Pada masa tabi’in, kegiatan melakukan ijtihad
semakin meningkat, tetapi prinsip bermusyawarah dalam menetapkan hukum sudah
mulai goyah, karena ulama sudah berpencar keberbagai kota, yang letaknya
berjauhan antara satu dengan yang lain. Pada masa ini kedudukan ijtihad sebagai
alat penggali hukum Islam mendapat posisi yang kokoh. Para sejarahwan menyebut
periode tabi’in ini, dengan periode ijtihad dan masa keemasan Fiqh Islam.
TAQLID
A. Pengertian Taqlid
Kata taqlid, fi`ilnya adalah qallada,
yuqallida, taqliidan, artinya mengalungi,meniru, mengikuti. Ulama ushul
fiqh mendefinisikan taqlid “penerimaan perkataan seseorang sedangkan
engkau tidak mengetahui dari mana asal kata itu”. Taklid
ialah menerima pendapat orang lain tanpa mengetahui hujjah (dalil) yang menujukan
kebenaran pendapat tersebut. (
Hamdani Yusuf, 1986, Perbandingan Madhab:32)
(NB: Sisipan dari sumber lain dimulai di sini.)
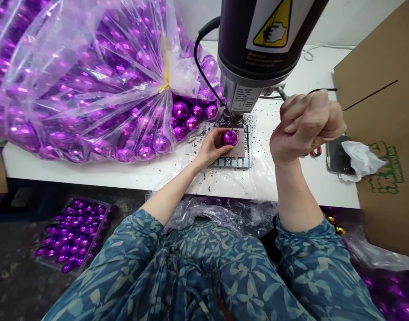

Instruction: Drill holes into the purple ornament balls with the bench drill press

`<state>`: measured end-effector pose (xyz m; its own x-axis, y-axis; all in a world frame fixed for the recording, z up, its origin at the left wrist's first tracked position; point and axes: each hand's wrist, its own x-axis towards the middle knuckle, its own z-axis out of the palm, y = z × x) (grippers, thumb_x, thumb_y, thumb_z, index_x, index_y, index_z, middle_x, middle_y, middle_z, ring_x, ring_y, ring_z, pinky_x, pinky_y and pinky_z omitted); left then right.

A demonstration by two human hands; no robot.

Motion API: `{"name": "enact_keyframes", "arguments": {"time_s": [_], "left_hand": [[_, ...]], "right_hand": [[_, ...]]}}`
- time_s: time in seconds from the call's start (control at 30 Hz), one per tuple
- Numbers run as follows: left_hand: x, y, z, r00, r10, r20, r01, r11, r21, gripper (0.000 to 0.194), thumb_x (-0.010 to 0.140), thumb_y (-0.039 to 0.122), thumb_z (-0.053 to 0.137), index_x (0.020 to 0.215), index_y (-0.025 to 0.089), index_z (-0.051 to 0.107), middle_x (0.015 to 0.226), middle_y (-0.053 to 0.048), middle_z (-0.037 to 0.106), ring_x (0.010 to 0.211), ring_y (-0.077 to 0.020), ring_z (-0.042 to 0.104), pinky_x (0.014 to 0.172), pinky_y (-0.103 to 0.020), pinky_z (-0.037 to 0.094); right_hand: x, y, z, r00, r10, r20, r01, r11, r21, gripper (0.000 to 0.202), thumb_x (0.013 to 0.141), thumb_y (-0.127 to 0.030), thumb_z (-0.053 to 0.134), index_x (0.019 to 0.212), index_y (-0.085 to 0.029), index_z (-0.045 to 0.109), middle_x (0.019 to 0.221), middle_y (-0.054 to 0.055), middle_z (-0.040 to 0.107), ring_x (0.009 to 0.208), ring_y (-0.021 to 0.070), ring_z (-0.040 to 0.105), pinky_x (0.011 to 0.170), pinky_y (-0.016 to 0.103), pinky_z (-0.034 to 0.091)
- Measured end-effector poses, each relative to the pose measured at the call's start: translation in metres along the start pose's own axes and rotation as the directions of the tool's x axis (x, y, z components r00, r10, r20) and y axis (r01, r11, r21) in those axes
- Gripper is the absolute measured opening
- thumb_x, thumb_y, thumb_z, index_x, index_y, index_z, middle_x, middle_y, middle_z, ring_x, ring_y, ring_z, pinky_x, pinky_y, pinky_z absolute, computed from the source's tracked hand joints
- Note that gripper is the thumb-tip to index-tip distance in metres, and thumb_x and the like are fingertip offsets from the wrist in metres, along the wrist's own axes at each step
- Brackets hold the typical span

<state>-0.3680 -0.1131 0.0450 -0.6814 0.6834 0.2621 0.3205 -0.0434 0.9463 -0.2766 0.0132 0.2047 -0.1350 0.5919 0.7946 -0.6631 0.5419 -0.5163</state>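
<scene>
Under the drill press (258,53), a shiny purple faceted ball (230,137) rests on a small brown board (237,150) over the grey metal base (248,154). My left hand (214,146) holds that ball from its left side, between thumb and fingers. The drill tip meets or nearly meets the top of the ball. My right hand (306,127) is raised to the right of the machine, its fingers wrapped round the end of the press's lever (282,92); the grip itself is mostly hidden by the fingers.
A large clear bag (91,89) of purple balls covers the table's left, with loose balls beside it. Dark shavings surround the base. A phone (338,156), crumpled tissue (363,160) and cardboard box (385,111) are at right. A tray of balls (74,232) sits lower left.
</scene>
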Motion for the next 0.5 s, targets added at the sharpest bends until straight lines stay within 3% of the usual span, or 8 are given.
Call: {"name": "enact_keyframes", "arguments": {"time_s": [0.27, 0.43, 0.5], "left_hand": [[0.0, 0.0, -0.001, 1.0, 0.0, -0.014, 0.0, 1.0, 0.017, 0.056, 0.083, 0.035, 0.091, 0.131, 0.022, 0.065, 0.133, -0.013, 0.071, 0.131, -0.0296, 0.066, 0.117, -0.049, 0.052], [0.002, -0.008, -0.002, 1.0, 0.001, -0.027, -0.002, 1.0, -0.019, 0.058, 0.082, 0.043, 0.092, 0.128, 0.023, 0.065, 0.131, -0.011, 0.072, 0.124, -0.0275, 0.07, 0.113, -0.047, 0.056], [0.002, -0.01, -0.005, 0.997, 0.0, -0.073, 0.0, 1.0, 0.006, 0.058, 0.081, 0.046, 0.093, 0.127, 0.024, 0.065, 0.129, -0.009, 0.073, 0.125, -0.0275, 0.07, 0.113, -0.047, 0.057]], "right_hand": [[-0.009, 0.014, 0.003, 0.993, -0.102, -0.065, 0.107, 0.991, 0.078, 0.077, 0.091, -0.051, 0.067, 0.052, -0.017, 0.01, 0.041, -0.004, 0.012, 0.04, 0.0042, 0.015, 0.048, 0.032, 0.018], [0.031, 0.006, 0.023, 0.994, -0.049, -0.101, 0.061, 0.99, 0.126, 0.059, 0.091, -0.051, 0.069, 0.056, -0.022, 0.031, 0.046, -0.007, 0.02, 0.038, 0.0025, 0.025, 0.045, 0.028, 0.013], [0.051, 0.008, 0.028, 0.996, 0.048, -0.071, -0.039, 0.992, 0.119, 0.054, 0.102, -0.037, 0.051, 0.056, -0.025, 0.024, 0.045, -0.007, 0.014, 0.036, 0.0009, 0.017, 0.045, 0.029, 0.008]]}}
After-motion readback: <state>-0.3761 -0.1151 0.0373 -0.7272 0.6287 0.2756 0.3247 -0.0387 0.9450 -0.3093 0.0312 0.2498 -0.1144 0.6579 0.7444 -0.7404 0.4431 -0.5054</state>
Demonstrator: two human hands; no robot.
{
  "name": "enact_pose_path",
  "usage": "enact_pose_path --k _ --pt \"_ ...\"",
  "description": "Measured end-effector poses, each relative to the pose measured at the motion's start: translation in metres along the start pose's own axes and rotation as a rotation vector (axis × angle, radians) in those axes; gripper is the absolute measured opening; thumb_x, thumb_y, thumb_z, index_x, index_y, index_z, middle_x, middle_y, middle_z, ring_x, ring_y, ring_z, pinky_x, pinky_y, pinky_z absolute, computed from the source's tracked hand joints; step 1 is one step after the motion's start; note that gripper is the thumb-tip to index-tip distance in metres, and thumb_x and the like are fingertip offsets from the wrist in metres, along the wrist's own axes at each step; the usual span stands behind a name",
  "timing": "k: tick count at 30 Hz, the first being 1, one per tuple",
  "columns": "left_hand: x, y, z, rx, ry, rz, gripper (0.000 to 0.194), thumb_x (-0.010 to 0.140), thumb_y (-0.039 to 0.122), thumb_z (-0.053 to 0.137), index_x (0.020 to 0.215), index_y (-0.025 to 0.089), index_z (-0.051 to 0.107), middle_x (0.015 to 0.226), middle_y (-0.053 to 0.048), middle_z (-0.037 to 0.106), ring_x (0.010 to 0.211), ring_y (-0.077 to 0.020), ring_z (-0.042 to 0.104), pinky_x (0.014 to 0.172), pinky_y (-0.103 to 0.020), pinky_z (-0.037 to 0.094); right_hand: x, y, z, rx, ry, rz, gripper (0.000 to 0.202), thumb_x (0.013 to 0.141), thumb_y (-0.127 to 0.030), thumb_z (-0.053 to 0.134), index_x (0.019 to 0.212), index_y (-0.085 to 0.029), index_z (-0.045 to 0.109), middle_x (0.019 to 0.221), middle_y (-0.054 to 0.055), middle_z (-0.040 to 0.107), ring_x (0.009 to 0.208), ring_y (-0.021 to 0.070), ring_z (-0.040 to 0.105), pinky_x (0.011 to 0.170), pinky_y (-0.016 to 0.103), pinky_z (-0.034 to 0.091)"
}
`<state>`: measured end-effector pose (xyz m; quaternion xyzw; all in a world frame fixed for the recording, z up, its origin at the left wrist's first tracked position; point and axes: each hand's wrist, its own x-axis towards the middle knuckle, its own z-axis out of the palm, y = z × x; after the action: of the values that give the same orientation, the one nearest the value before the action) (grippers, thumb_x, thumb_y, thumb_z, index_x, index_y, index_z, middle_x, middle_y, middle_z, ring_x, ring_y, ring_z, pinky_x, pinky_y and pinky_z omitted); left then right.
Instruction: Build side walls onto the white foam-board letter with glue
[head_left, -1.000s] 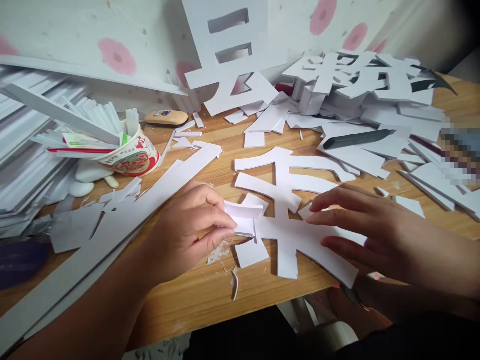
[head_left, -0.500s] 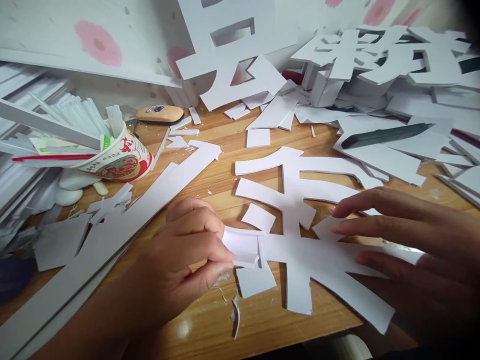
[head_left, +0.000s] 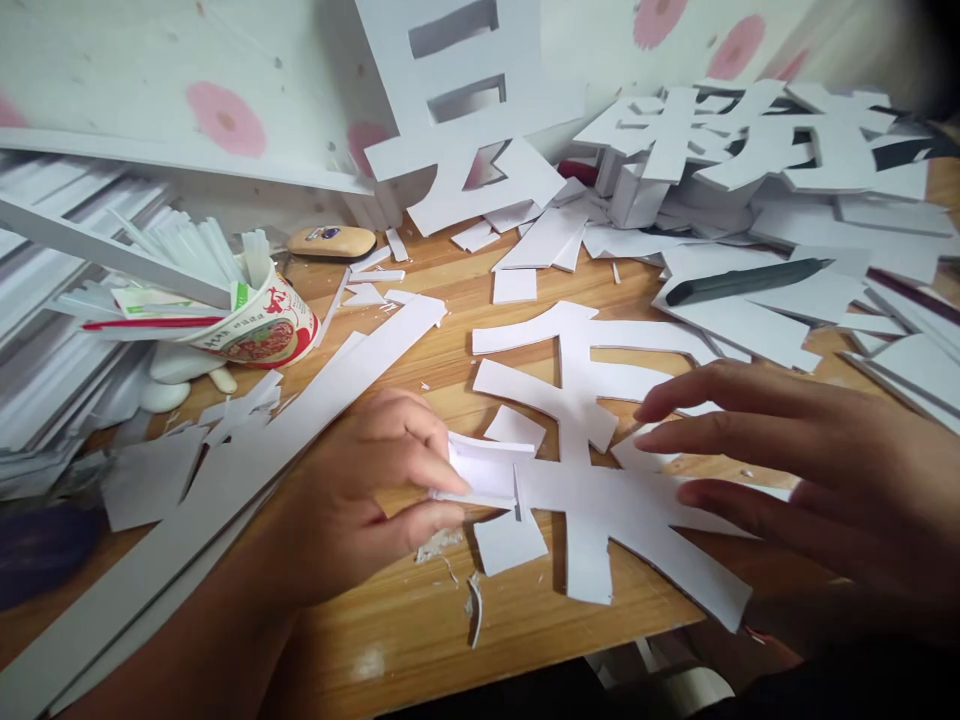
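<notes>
A large white foam-board character [head_left: 585, 490] lies flat on the wooden table. At its left end, thin upright strips [head_left: 484, 445] edge the stroke like low walls. My left hand [head_left: 390, 470] is closed around that end, fingertips at the near strip and thumb just below it. Over the character's right side, my right hand [head_left: 772, 450] hovers with its fingers spread, holding nothing. Small square white pieces lie beside the character, one [head_left: 511, 543] close to my left thumb and another [head_left: 516, 428] behind the strip.
Long white board strips [head_left: 300, 430] run diagonally on the left. A paper cup [head_left: 277, 325] holds translucent sticks behind them. White offcuts, a dark pen-like tool [head_left: 750, 280] and other cut characters [head_left: 675, 140] crowd the back right. A tan oval object [head_left: 331, 241] sits by the wall.
My left thumb and index finger have parted slightly at the strip. My right hand stays spread over the character. The whole view has shifted a little.
</notes>
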<state>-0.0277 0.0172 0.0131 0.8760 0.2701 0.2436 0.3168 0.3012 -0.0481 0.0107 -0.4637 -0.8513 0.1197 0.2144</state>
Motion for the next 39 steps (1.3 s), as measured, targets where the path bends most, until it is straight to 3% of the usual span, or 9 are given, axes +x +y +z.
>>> enact_pose_path --k 3,5,8,11,14,20,25,31,39 --pt "-0.003 -0.009 -0.003 -0.157 0.193 -0.158 0.01 0.086 0.019 0.057 0.09 0.026 0.063 0.085 0.0 0.06 0.083 -0.0155 0.055 0.074 -0.03 0.045 0.009 -0.012 0.002 0.052 -0.026 -0.051 0.027 0.092 -0.031 0.052 0.117 -0.034 0.061 0.12 0.003 0.06 0.1 0.0217 0.063 0.075 0.032 0.058" --pt "-0.002 -0.014 -0.004 -0.197 0.246 -0.311 0.007 0.086 0.021 0.058 0.09 0.025 0.062 0.082 0.001 0.06 0.074 -0.0131 0.055 0.066 -0.027 0.044 0.021 -0.025 0.006 0.109 0.005 -0.058 0.023 0.092 -0.027 0.051 0.113 -0.029 0.062 0.115 0.006 0.061 0.099 0.0211 0.062 0.077 0.032 0.057" --pt "0.001 -0.015 -0.003 -0.261 0.142 -0.476 0.012 0.083 0.03 0.061 0.092 0.021 0.062 0.078 0.0 0.06 0.068 -0.0125 0.053 0.061 -0.025 0.043 0.04 -0.043 0.017 0.154 0.001 -0.075 0.026 0.092 -0.021 0.051 0.115 -0.023 0.062 0.111 0.009 0.062 0.096 0.02 0.062 0.079 0.033 0.055" --pt "0.003 -0.012 0.0 -0.305 0.062 -0.533 0.021 0.082 0.037 0.061 0.093 0.019 0.062 0.08 -0.002 0.061 0.073 -0.0146 0.055 0.062 -0.026 0.042 0.051 -0.053 0.027 0.132 -0.042 -0.092 0.036 0.089 -0.014 0.052 0.123 -0.022 0.058 0.109 0.01 0.062 0.09 0.0196 0.061 0.078 0.034 0.054" --pt "0.004 -0.01 0.003 -0.334 0.032 -0.537 0.021 0.081 0.038 0.062 0.09 0.018 0.063 0.082 -0.002 0.06 0.074 -0.0148 0.054 0.065 -0.026 0.042 0.055 -0.054 0.03 0.111 -0.013 -0.113 0.04 0.085 -0.009 0.054 0.123 -0.022 0.057 0.11 0.009 0.062 0.091 0.0193 0.06 0.078 0.034 0.053" --pt "0.002 -0.015 0.008 -0.465 0.038 -0.52 0.023 0.081 0.038 0.063 0.092 0.018 0.063 0.082 -0.001 0.062 0.074 -0.0134 0.055 0.067 -0.026 0.041 0.05 -0.053 0.025 0.08 0.034 -0.123 0.026 0.089 -0.015 0.054 0.113 -0.018 0.063 0.108 0.01 0.062 0.095 0.0183 0.059 0.081 0.032 0.051" --pt "0.002 -0.014 0.004 -0.518 -0.027 -0.483 0.026 0.081 0.037 0.065 0.095 0.017 0.061 0.07 0.003 0.058 0.065 -0.0111 0.052 0.064 -0.026 0.04 0.045 -0.06 0.032 0.054 0.024 -0.173 0.023 0.091 -0.017 0.053 0.112 -0.016 0.063 0.105 0.01 0.063 0.089 0.0186 0.059 0.076 0.033 0.051" --pt "0.002 -0.015 0.003 -0.528 -0.071 -0.45 0.027 0.079 0.033 0.067 0.099 0.016 0.06 0.07 0.003 0.056 0.066 -0.0109 0.053 0.063 -0.025 0.041 0.055 -0.073 0.045 -0.055 0.2 -0.189 0.013 0.088 -0.023 0.058 0.093 -0.017 0.069 0.096 0.011 0.061 0.084 0.0211 0.055 0.073 0.036 0.046" --pt "0.0 -0.018 0.008 -0.602 -0.095 -0.432 0.023 0.083 0.031 0.064 0.1 0.017 0.057 0.064 0.003 0.058 0.057 -0.0097 0.055 0.053 -0.022 0.038 0.071 -0.093 0.06 -0.275 0.074 -0.192 0.018 0.089 -0.026 0.057 0.078 -0.018 0.069 0.073 0.005 0.064 0.076 0.0218 0.05 0.069 0.035 0.034"
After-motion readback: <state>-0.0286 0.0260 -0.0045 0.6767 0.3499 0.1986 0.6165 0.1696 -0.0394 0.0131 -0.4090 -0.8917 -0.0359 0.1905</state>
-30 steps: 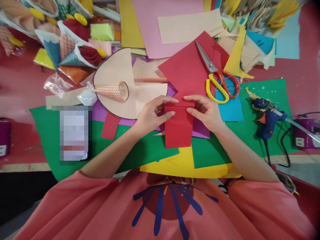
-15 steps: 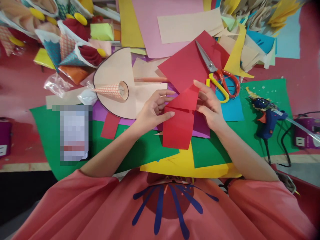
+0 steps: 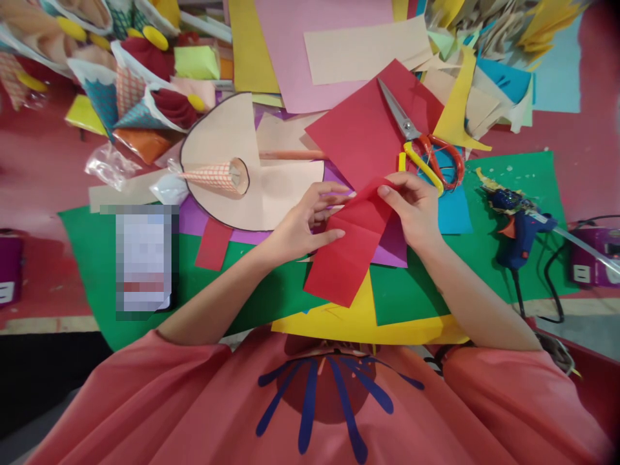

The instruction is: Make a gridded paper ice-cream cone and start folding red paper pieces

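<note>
A creased strip of red paper (image 3: 340, 266) is held between my two hands, its lower end hanging free over the green sheet. My left hand (image 3: 306, 225) grips the strip's left edge, thumb on top and fingers behind it. At the upper right end, my right hand (image 3: 417, 210) pinches the strip between thumb and fingers. Just beyond lies a larger red sheet (image 3: 356, 132) with scissors (image 3: 408, 129) on it, their red and yellow handles close to my right hand. Left of my hands rests a beige paper shape with a black outline (image 3: 208, 135), and a checkered paper cone (image 3: 213, 174) lies on it.
A blue glue gun (image 3: 523, 236) with a cord lies on the green sheet (image 3: 445, 278) at right. A phone (image 3: 144, 258), blurred out, is at left. Wrapped paper cones (image 3: 97, 81) crowd the far left; paper scraps (image 3: 494, 97) pile up at the far right.
The red strip has tilted, its lower end swinging left and nearer to me. My right hand has come down and now pinches the top end with its thumb over it.
</note>
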The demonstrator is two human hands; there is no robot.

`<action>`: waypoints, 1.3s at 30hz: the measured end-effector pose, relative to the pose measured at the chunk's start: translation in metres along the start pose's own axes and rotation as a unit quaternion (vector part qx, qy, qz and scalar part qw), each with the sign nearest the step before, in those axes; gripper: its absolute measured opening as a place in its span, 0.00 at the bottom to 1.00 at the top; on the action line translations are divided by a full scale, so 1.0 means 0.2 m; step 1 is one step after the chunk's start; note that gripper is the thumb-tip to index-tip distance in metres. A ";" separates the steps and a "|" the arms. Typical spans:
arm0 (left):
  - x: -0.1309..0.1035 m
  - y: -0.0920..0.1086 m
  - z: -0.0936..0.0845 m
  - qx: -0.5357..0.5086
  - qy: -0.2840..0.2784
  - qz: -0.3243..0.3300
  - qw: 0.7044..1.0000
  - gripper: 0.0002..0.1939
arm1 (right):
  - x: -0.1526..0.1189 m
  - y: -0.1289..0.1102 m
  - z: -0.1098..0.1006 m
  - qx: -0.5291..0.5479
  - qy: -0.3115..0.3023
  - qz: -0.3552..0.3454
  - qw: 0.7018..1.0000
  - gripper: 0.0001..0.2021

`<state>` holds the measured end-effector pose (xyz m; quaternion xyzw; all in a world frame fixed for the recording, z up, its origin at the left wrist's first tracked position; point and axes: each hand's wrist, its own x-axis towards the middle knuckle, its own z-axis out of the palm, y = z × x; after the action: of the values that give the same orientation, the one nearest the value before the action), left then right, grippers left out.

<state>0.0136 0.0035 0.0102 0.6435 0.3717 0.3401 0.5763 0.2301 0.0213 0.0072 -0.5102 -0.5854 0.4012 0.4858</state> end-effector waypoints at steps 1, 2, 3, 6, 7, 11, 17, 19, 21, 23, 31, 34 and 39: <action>0.00 -0.01 0.00 0.010 0.001 0.013 1.000 0.25 | 0.00 0.00 0.00 -0.015 0.006 0.015 1.000 0.10; 0.00 -0.01 0.00 0.024 -0.003 0.025 0.999 0.22 | 0.00 0.00 0.00 -0.029 0.009 0.028 0.999 0.11; -0.01 -0.01 0.00 0.045 -0.014 0.037 0.998 0.20 | 0.00 0.01 -0.01 -0.040 0.009 0.038 0.998 0.11; -0.01 0.01 -0.01 0.127 -0.060 0.050 0.989 0.14 | 0.00 0.02 -0.01 -0.039 -0.001 0.050 0.998 0.13; -0.01 0.02 -0.02 0.149 -0.072 0.043 0.985 0.14 | 0.00 0.02 -0.01 -0.030 -0.006 0.052 0.998 0.13; -0.01 0.06 -0.01 0.162 -0.099 0.001 0.982 0.18 | 0.00 0.03 0.00 0.000 -0.027 0.050 0.998 0.13; -0.01 0.07 -0.01 0.121 -0.069 -0.038 0.989 0.21 | 0.01 -0.01 -0.02 -0.060 0.001 0.021 0.998 0.12; -0.01 0.06 -0.02 0.088 -0.032 -0.053 0.994 0.22 | 0.03 -0.03 -0.05 -0.072 0.017 -0.001 0.997 0.11; 0.00 0.05 -0.02 0.043 0.004 -0.059 0.997 0.21 | 0.05 -0.05 -0.09 -0.089 0.011 -0.024 0.996 0.09; 0.00 0.03 -0.03 -0.004 0.030 -0.054 0.998 0.21 | 0.10 -0.08 -0.14 -0.178 -0.011 -0.038 0.983 0.09; 0.02 0.01 -0.04 -0.035 0.070 -0.008 0.997 0.21 | 0.35 -0.23 -0.22 -0.619 -0.177 0.076 0.761 0.29; 0.02 0.01 -0.04 -0.035 0.073 0.001 0.997 0.21 | 0.44 -0.22 -0.18 -0.639 -0.196 0.125 0.734 0.32; 0.03 0.03 -0.05 -0.026 0.089 0.000 0.996 0.22 | 0.52 -0.12 -0.17 -0.641 -0.139 0.124 0.745 0.16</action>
<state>0.0083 0.0124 0.0169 0.5953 0.4128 0.4057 0.5574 0.2586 0.1203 0.0538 -0.7082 -0.6973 0.0551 -0.0963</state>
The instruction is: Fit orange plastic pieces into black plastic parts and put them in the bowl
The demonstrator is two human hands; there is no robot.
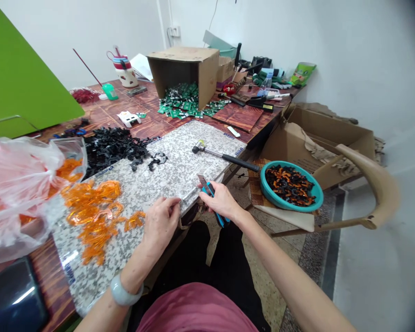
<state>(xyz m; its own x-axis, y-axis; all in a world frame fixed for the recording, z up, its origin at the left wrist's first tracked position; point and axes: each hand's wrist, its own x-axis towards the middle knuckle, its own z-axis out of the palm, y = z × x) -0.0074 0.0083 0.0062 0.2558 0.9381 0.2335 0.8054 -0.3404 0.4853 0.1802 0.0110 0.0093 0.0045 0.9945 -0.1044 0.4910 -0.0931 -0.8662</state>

Artinya :”penerimaan perkataan seseorang sedang
engkau tidak mengetahui dari mana asal perkataan itu”.
Jadi menurut ushul fiqh ada dua hal yang
terdapat dalam taqlid, yaitu :
1)
Menerima atau mengikuti perkataan seseorang.
2)
Perkataan atau pendapat yang diikuti atau yang
diterima itu tidak diketahui dasar atau alasannya apakah ada dalam Al-Qur’an
dan hadits atau tidak.
B. Hukum Taqlid
Ada tiga
macam taqlid, yaitu:
1)
Taqlid yang haram
Para ulama sepakat haram melakukan taqlid yang
semacam ini. Taqlid ini terdiri atas tiga macam, yaitu:
·
Taqlid semata-mata mengikuti adat kebiasaan
atau pendapat nenek moyang atau orang-orang dahulu kala, yang bertentangan
dengan Al-Qur’an dan hadits.
·
Taqlid kepada orang atau sesuatu yang tidak
diketahui kemampuan dan keahliannya. Seperti orang yang menyembah berhala,
tetapi ia tidak mengetahui kemampuan, kekuasaan atau keahlian berhala tersebut.
·
Taqlid kepada perkataan atau pendapat
seseorang, sedang yang bertaqlid mengetahui bahwa perkataan atau pendapat itu
salah.
Sehubungan dengan taqlid yang diharamkan diatas
Ad Dahlawi mengatakan bahwa tidak boleh seseorang awam bertaqlid kepada seorang
ulama dengan anggapan bahwa ulama itu tidak mungkin salah atau dengan anggapan
bahwa semua yang dikatakan ulama itu pasti benar, serta enggan mengikuti
perkataan atau pendapat orang lain sekalipun ada dalil yang membenarkan
pendapat atau perkataan itu.
2)
Taqlid yang dibolehkan
Ad
Dahlawi berkata: taqlid yang dibolehkan adalah taqlid dalam arti mengikuti
pendapat seorang alim, karena belum nyata hukum Allah dan Rasul-Nya namun akan
segera meninggalkan pendapat itu bila ternyata berlawanan dengan hukum Allah
dan Rasul-Nya.
Seperti
seorang mengikuti pendapat seorang mujtahid yang menyatakan jika seseorang
tidak sempat mengerjakan shalat Ashar, ia boleh mengadhanya pada shalat maghrib
berikutnya. Untuk sementara pendapat ini diikuti dahulu karena belum tau dasar
hukumnya, dengan syarat selalu berusaha mengetahui alasan pendapat mujtahid
itu. Seandainya kemudian diketahui pendapat mujtahid itu mempunyai dasar yang
benar, maka pendapat itu boleh tetap diikuti. Tetapi jika kemudian ternyata
bahwa pendapat itu mempunyai alasan yang tidak benar, maka pendapat itu akan
ditinggalkan.
3)
Taqlid yang diwajibkan
Wajib bertaqlid kepada orang yang perkataannya
dijadikan sebagai dasar hujjah, yaitu perkataan dan perbuatan Rasulullah saw.[4]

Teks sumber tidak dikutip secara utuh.